Tão cedo apagou sua
luz.
A fonte cessou de
jorrar palavras.
O silêncio dele era
o que eu mais amava.
E nunca ficamos em
silêncio a não ser na hora do amor.
O silêncio era a
hora do corpo.
Longe da cama,
quando ele era alma, era uma interrogação incessante.
Quantas perguntas
ele tinha ao universo?
Quantas vezes eu vi
seu olhar perdido em um ponto?
No silêncio da
cidade, quando os lampiões apagavam.
Nenhuma luz além da
lua.
Nenhuma voz além do
canto das estrelas.
Ele vinha
sorrateiro pela calçada.
Pisando leve para
não acordar ninguém pelas casas.
E um assobio fino
ele emitia, para que ninguém reconhecesse sua voz.
Esgueirava-se pelas
paredes até chegar à minha porta.
Porta de viúva
solitária.
Porta que jamais se
fecharia para o doutor que chega, vindo de um exílio, com o coração ardendo e
com o corpo incendiado.
Dizia-me da vida e
da sua fome de infinito.
Sofro, Lídia, do medo do destino.
Qualquer pequena cousa de onde pode
Brotar uma ordem nova em minha vida,
Lídia,
me aterra.
Qualquer cousa, qual seja, que transforme
Meu plano curso de existência, embora
Para melhores cousas o transforme,
Por
transformar
Odeio, e não o quero. Os deuses dessem
Que ininterrupta minha vida fosse
Uma planície sem relevos, indo
Até
ao fim.
A glória embora eu nunca haurisse, ou
nunca
Amor ou justa estima dessem-me outros,
Basta que a vida seja só a vida
E
que eu a viva.
E a fome dele se
estendia nas noites cálidas.
Alguém já amou?
Com corpo alma e
cérebro?
Com tudo que temos
em todas as fronteiras do ser?
Alguém já amou
inteiro, sem reservas, sem pudores?
Ah!

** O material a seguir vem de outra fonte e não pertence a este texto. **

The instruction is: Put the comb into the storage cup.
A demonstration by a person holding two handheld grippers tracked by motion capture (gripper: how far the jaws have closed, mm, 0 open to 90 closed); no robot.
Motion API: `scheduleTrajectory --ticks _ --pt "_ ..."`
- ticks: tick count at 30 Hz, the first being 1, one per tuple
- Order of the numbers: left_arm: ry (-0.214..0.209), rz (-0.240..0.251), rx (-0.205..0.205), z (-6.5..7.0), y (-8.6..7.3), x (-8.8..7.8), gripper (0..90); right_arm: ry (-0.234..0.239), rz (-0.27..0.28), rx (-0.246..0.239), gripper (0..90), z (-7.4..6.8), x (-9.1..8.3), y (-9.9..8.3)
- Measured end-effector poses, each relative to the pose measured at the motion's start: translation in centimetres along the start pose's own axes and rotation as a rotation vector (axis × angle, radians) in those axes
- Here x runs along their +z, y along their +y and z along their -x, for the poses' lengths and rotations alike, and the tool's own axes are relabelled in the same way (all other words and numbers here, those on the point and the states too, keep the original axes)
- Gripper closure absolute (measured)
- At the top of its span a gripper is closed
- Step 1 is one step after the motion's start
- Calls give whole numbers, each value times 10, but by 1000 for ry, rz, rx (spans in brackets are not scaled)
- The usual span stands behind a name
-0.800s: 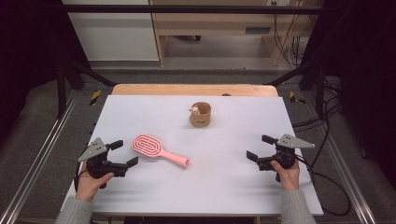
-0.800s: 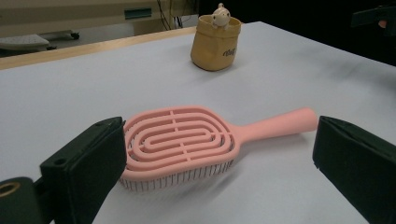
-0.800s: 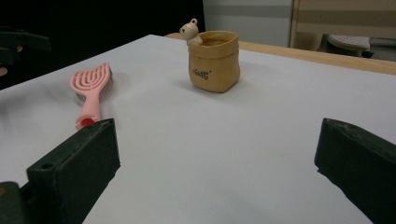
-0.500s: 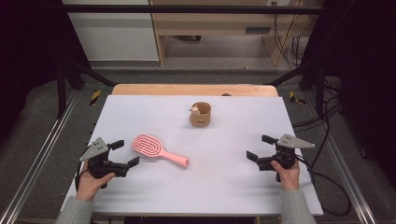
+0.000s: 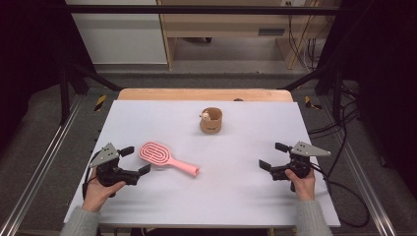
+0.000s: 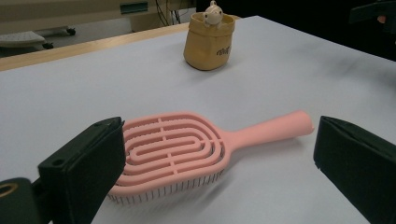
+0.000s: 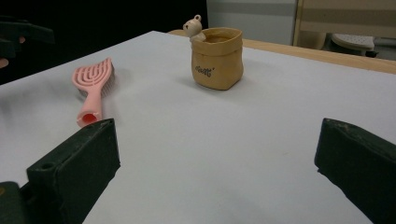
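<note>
A pink hairbrush (image 5: pixel 167 158) (image 6: pixel 187 144) (image 7: pixel 93 84) lies bristles down on the white table (image 5: pixel 236 196), handle pointing right. My left gripper (image 5: pixel 135 161) (image 6: pixel 219 168) is open just left of the brush head, jaws wide apart, nothing between them. A tan pouch-shaped cup (image 5: pixel 211 121) (image 6: pixel 209 41) (image 7: pixel 218 57) with a small bear figure on its rim stands at the table's middle back. My right gripper (image 5: pixel 273 156) (image 7: pixel 217 172) rests open at the right side of the table, well away from both objects.
A wooden strip (image 5: pixel 201 94) runs along the table's far edge. Black frame bars (image 5: pixel 74 73) stand at both sides, and cables (image 5: pixel 344 191) trail off the right edge. A wooden shelf unit (image 5: pixel 231 29) stands on the floor beyond.
</note>
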State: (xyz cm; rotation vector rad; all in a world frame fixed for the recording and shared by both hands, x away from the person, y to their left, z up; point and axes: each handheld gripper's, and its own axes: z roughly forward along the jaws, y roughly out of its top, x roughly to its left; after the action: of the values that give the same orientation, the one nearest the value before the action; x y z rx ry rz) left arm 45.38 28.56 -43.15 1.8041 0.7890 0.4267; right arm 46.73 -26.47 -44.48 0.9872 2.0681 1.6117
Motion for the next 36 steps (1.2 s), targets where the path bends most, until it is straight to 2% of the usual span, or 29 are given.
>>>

Quem assim amou
sabe o poder dos amantes.
Ricardo era um
menino gênio.
Carente de amor e
de atenção.
Gostava de aparecer
diante do mundo ao lado das gazelas fogosas.
Vestia sua
impecável roupa e estendia o braço para uma moça clara de cabelos de fogo e
saia como um deus.
Vi algumas vezes e
virei o rosto.
Quis apagar aquela
imagem para não macular nosso leito.
Se perguntarem qual
o mais perfeito casamento eu direi que é aquele que se consuma na cama.
Ninguém é casado
plenamente e vive um amor de plenitude, se na hora em que os corpos se tocam o
estranhamento deita ao lado.
Nada em Ricardo me
era estranho.
Nenhuma curva de
seu corpo, nenhum odor.
Nada nele me
atingia.
Tudo era perfeição.
No final, quando
brilhavam seus olhos mais que a estrela matutina, eu sabia que seu silêncio
dizia daquela mesma sensação.
Os seus mais
secretos medos ele me confessava.
De mim ele sabia
pouco.
Do meu ofício de
bordar, que era um hobby.
O meu casamento que
findou com a morte do capitão de uma fragata.
E a pensão
vitalícia que eu recebia, permitia viver nesta alegria, fazer aquilo que se
gosta.
Nenhuma benção é
maior que esta – Fazer o que se gosta.
Gostava de bordar
as toalhas finas.
Gostava de ir
separando os fios de ouro para adornar a gola de uma camisinha de pagão que ia
embalar o sono de uma criança venturosa.
Passava minha vida
entre os tecidos finos, agulhas, fios.
Mesmo assim, nunca
consegui juntar o quebra-cabeça que era aquele homem. Costurar os segredos dele
até montar um mosaico.
Aquela força
masculina que chegou a uma tarde, quando o vento insistiu em arrancar de minha
cabeça o chapéu.
Quando meu salto
alto não permitiu uma corrida rápida para resgatá-lo e vi chegar aquele homem
alto, debruçar-se com elegância até o chão e me sorrir acenando com o meu
chapéu.
Então eu me tornei
– Lidia, a confidente.
A conduzi-lo por
uma Lisboa que já não era tão igual a que ele deixara para viver no Brasil.
Ainda tinha resquícios
de sol tropical em sua face.
Ainda sorria todos
os dentes quando chegou com a alma salpicada de uma centena de almas felizes.
Dizia de um povo
feliz, de um lugar de sol e luz.
Nada que pudesse
impedir seu regresso.
Beijar Lisboa e
viver aqui.
Uma tarde, quando
eu tinha uma encomenda, ele seguiu sem mim.
Um pequeno barco a
remo e foi remar no Tejo.
Dizem que
desapareceu no Horizonte, sem explicação.
No meu coração as
poesias que ele atirava ao vento na primavera mais feliz da minha vida.
Para sempre aquela
certeza de que ele poderia retornar, com a roupa molhada e o corpo ardendo.
O mesmo corpo
ardente que me levou ao céu...
Desenlacemos
as mãos, porque não vale a pena cansarmo-nos.
Quer
gozemos, quer não gozemos, passamos como o rio.
Conhecendo
Ricardo, conheci o fingimento dos poetas.
Sua
aura platônica era disfarce.
Por
amar os deuses ele construía mitos.
Ele –
o próprio mito.
O
homem não combinava com suas palavras.
Nada
nele era tão alienado e nem tão elevado.
Não
era nihilista.
Não
contemplava o mundo e aproveitava o dia.
Ele
ardia o dia, inquiria o mundo, ansiava viver gota a gota, e vivia.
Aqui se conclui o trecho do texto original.